Gaynor procedió a un rápido recuento de las personas que la rodeaban.

– Diez o así.

– Bien. En primer lugar, quiero que pasen por la puerta de uno en uno con mucho cuidado para que la gente de alrededor no se dé cuenta de lo que ocurre. Que se mantengan en silencio, ¿de acuerdo?

– Sí.

– Coja a los dos críos más grandes y dígale a uno de ellos que cree una vía de acceso al jardín quitando de en medio los muebles que pueda haber en el pasillo y abriendo la puerta trasera de la señora Carthew.

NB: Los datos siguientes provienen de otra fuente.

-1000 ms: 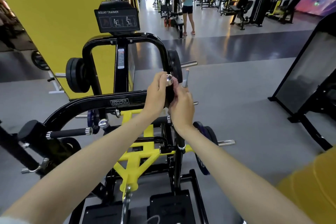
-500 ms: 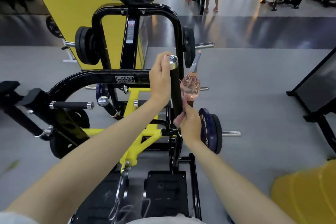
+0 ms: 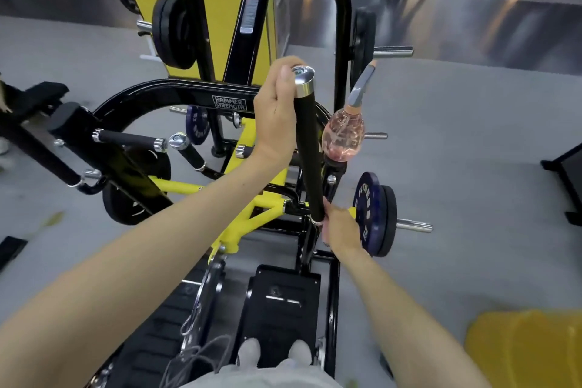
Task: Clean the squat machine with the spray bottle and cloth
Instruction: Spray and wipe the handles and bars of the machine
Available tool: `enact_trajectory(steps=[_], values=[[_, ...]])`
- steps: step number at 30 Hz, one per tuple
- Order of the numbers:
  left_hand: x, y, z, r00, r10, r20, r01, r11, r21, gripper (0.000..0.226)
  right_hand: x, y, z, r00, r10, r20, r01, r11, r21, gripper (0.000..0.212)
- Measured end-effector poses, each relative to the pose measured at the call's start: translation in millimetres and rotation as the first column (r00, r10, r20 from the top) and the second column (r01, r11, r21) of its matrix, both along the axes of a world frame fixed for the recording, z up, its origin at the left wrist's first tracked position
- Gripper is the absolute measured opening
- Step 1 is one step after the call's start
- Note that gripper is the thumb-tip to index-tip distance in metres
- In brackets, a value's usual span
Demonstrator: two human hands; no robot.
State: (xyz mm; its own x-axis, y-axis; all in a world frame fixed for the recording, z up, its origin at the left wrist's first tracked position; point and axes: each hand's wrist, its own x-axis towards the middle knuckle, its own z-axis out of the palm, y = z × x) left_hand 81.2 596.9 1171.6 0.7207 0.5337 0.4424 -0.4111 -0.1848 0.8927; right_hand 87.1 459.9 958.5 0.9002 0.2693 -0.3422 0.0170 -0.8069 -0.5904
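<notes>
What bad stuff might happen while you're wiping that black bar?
The spray bottle seems perched on the machine right behind the handle, held by neither hand, so a bump might topple it. The right hand, holding the cloth at the handle's bottom, is close to the blue weight plate and might knock against it. The left hand grips the top.

Left hand (image 3: 277,113) around the top of the upright handle (image 3: 310,148), right hand (image 3: 341,227) gripping its lower end, spray bottle (image 3: 344,135) just right of the handle, weight plate (image 3: 373,214) right of its lower end, footplate (image 3: 283,299) before it, frame (image 3: 341,25) behind it
</notes>
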Motion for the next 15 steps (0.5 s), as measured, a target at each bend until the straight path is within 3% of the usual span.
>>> enact_trajectory(steps=[2,6,15], values=[[0.7,-0.8,0.2,1.0,0.001,0.005,-0.001,1.0,0.008,0.027,6.5,-6.0,5.6,0.998,-0.039,-0.041,0.036,0.997,-0.064,0.026],[0.8,-1.5,1.4,1.0,-0.009,0.014,0.009,1.0,0.0,0.026,14.8,-5.3,11.4,0.938,-0.314,-0.149,0.326,0.944,0.057,0.02],[-3.5,-1.8,4.9,0.999,-0.042,-0.001,0.042,0.999,-0.012,0.025,14.7,20.0,35.8,0.921,-0.331,-0.206,0.358,0.927,0.11,0.019]])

Al otro dígale que se quede vigilando la puerta de entrada. El chico o chica que se quede ahí tendrá que ser fuerte; si hay un adulto cerca, mejor que mejor. Él o ella será quien se encargue de darle a usted la señal cuando el camino quede despejado, además de actuar como su elemento regulador, ya que usted vigilará a los de fuera cuando comience la retirada. Si hay demasiada gente que intenta entrar a empujones cuando se abra la puerta, usted y su ayudante deberán cerrarla desde dentro y correr el pestillo. Si no lo hace, la gente se pisoteará en el pasillo y la salida quedará atascada. Quédese vigilando en la puerta y no deje pasar a más de una persona a la vez. Debe ser una operación controlada. ¿Lo ha entendido?